En juin, le comité consultatif sur ce programme a sollicité le ministre pour qu’une rencontre soit fixée en aout ou en septembre, sans succès. Le ministre a préféré aller de l’avant sans consulter le personnel.
« L’urgence de l’annonce politique dans ce dossier a clairement pesé plus lourd dans la balance que la mise en œuvre responsable et respectueuse de l’éducation à la sexualité dans les écoles, aussi pressante fût-elle. Il aurait été plus simple de regarder la grille-matières dans son ensemble et de lui trouver un espace bien structuré. Encore une fois, on pellète dans la cour des enseignants qui devront compenser l’improvisation du gouvernement. Les enseignants, eux, ne veulent pas improviser sur un enjeu aussi délicat et crucial », souligne Josée Scalabrini.

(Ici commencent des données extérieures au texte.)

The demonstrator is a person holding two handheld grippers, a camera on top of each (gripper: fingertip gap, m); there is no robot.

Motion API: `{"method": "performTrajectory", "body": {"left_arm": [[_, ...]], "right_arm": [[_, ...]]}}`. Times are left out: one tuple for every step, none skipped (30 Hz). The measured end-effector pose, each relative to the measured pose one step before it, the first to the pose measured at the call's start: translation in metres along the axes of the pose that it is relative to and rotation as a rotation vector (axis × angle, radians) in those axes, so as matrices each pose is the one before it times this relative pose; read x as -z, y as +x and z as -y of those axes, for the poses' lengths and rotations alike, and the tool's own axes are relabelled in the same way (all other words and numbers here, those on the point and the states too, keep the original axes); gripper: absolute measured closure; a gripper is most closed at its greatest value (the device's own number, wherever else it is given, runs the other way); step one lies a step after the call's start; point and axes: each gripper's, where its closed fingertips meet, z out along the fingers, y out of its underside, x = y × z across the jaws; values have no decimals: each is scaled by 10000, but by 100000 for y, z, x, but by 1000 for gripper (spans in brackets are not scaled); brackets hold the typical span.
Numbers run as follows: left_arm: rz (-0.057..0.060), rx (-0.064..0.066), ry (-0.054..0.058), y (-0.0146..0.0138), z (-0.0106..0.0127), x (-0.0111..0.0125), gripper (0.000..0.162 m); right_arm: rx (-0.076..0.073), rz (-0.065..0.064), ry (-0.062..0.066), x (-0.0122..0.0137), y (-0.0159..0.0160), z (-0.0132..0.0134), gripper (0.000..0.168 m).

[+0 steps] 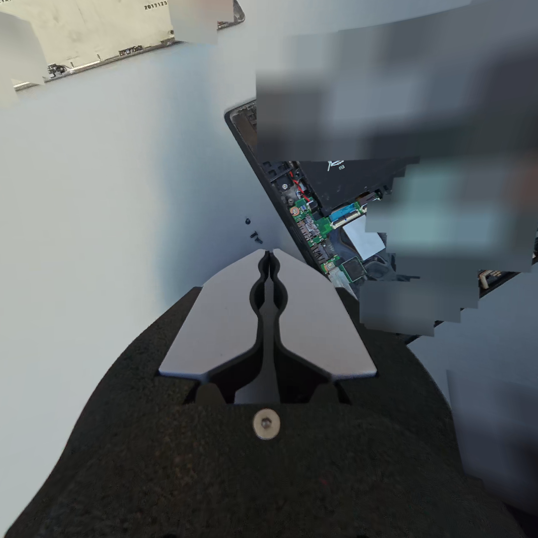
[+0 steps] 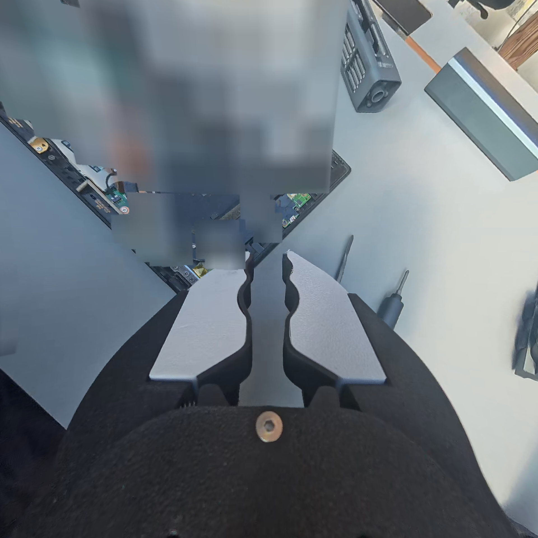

De toute évidence, tout déboulera au cours des prochains mois, sans que le personnel ait eu son mot à dire, comme ce fut le cas avec l’éducation financière. Rappelons que le personnel enseignant avait commencé l’année scolaire avec du matériel incomplet, sans avoir eu de temps d’appropriation ou de formation adéquate.
« Ce n’est pas normal qu’on ne sache toujours pas si on devra retrancher du temps d’enseignement dans les cours obligatoires, pour intégrer ce nouveau contenu à la grille-matières. Si c’est le cas, le contenu et le temps d’enseignement de quel cours devra-t-on amputer pour faire place à ces nouvelles activités? Il est impératif que le ministre Proulx fasse rapidement connaitre ses intentions », conclut-elle.
1 Marie-Ève Lavoie est membre du Syndicat de l’enseignement du Grand-Portage (CSQ).
2 Josée Scalabrini est présidente de la Fédération des syndicats de l’enseignement (FSE-CSQ).